Throughout the pandemic, Ms. Brady said, she has seen members of the Jane and Finch community tirelessly come out to support and advocate for one another. In addition to leading the push for vaccinations, community organizers have delivered masks and food to those in need within neighbourhoods identified as high-risk. Peel Region, a suburban area with a large racialized population that was initially overwhelmed with outbreaks and plagued by a lack of vaccine equity, has now administered more than two million vaccine doses as a result of grassroots efforts that were informed by publicly available data.
In B.C., there are still calls for more data accessibility – particularly around variants of concern.
“We are not world leaders in open data and certainly not in open health data,” Dr. Otto said. “There is still basically no information linking things like the variants to health outcomes or vaccination status of people.”
Dr. Fisman said that Canada’s reluctance to break down public-health data by race is preventing researchers from gaining a wider understanding of the experiences people of colour face during public-health crises.
“We’ve told ourselves that we didn’t have the issues that people have in the U.S. around race,” Dr.
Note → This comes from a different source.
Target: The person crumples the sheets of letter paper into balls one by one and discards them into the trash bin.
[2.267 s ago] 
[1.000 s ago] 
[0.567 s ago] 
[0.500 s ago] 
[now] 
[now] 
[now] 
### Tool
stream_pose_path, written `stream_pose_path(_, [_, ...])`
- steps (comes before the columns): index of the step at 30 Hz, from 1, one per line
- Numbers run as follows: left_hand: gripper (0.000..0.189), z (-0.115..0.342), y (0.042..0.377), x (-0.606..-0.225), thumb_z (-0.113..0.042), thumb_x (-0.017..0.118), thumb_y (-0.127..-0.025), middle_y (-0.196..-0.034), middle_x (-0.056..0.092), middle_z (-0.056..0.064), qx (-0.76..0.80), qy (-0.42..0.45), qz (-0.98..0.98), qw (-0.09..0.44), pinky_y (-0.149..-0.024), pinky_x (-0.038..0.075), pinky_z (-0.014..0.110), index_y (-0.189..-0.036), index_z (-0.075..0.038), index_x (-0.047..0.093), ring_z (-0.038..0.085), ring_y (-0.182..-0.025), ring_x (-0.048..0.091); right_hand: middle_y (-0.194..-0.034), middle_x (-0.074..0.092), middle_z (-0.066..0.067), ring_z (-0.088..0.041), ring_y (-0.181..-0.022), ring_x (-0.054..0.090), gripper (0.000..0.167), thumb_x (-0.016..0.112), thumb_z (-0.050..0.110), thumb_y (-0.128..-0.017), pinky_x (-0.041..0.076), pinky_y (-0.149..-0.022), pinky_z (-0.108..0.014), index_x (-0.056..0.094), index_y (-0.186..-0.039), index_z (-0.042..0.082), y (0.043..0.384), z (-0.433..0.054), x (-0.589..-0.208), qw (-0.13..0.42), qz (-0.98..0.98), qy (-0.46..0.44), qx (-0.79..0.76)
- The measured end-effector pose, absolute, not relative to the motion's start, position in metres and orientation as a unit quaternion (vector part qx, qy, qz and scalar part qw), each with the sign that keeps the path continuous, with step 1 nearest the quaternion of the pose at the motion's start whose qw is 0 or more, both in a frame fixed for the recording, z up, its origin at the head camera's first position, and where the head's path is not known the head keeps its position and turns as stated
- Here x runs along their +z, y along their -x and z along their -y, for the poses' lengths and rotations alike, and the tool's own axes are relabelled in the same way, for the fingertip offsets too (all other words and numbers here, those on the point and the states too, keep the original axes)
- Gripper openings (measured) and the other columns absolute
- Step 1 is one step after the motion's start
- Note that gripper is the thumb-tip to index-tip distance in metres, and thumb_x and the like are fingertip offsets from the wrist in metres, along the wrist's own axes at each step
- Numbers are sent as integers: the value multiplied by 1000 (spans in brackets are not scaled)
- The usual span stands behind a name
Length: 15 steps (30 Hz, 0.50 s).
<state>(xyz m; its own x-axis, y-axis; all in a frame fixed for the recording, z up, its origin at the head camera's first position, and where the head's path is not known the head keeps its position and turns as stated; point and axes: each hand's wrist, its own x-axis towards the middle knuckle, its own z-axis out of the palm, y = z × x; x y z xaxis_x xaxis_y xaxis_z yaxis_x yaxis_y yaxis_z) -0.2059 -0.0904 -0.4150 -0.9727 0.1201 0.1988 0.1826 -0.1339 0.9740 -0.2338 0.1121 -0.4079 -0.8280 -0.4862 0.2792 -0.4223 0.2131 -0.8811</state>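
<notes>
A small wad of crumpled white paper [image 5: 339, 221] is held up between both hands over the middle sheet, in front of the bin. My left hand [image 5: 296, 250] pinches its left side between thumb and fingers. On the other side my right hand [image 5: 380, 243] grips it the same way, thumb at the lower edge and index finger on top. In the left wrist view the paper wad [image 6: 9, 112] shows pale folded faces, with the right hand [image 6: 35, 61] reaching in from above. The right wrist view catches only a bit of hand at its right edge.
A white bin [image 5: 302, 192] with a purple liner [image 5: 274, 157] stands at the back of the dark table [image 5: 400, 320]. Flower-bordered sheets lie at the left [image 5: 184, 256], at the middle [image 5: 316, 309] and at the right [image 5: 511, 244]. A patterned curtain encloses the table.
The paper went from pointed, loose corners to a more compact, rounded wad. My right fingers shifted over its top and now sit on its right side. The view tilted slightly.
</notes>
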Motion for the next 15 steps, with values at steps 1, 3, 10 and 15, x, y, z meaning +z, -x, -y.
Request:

Fisman said. “Suddenly when you start seeing places like Toronto Public Health release these data by neighborhood, you realize we absolutely do have those same issues.”
Like many Canadian officials, he was concerned about the potentially stigmatizing effects of collecting race-based data. But, after discussions with his colleagues of colour, Dr. Fisman said he has come to see these data as crucial for identifying and eliminating systemic racism and inequalities in public health. Without data to identify these problems, he said, Canada can’t begin to fix them.
Asking people to follow pandemic restrictions without allowing them access to the data on which the government is basing the restrictions, he said, is a “very paternalistic” and outdated practice.
Dr. Fisman said race-based information has heavily informed the recommendations he has made in his role on the Ontario Science Table. The BCCDC’s release of detailed COVID-19 data following the information leak has given him hope for a more transparent and equitable future, he added.
“I think the data allows us to have an honest conversation about it and identify the problem to start to try to fix it,” he said. “You can’t solve a problem if you can’t articulate it.”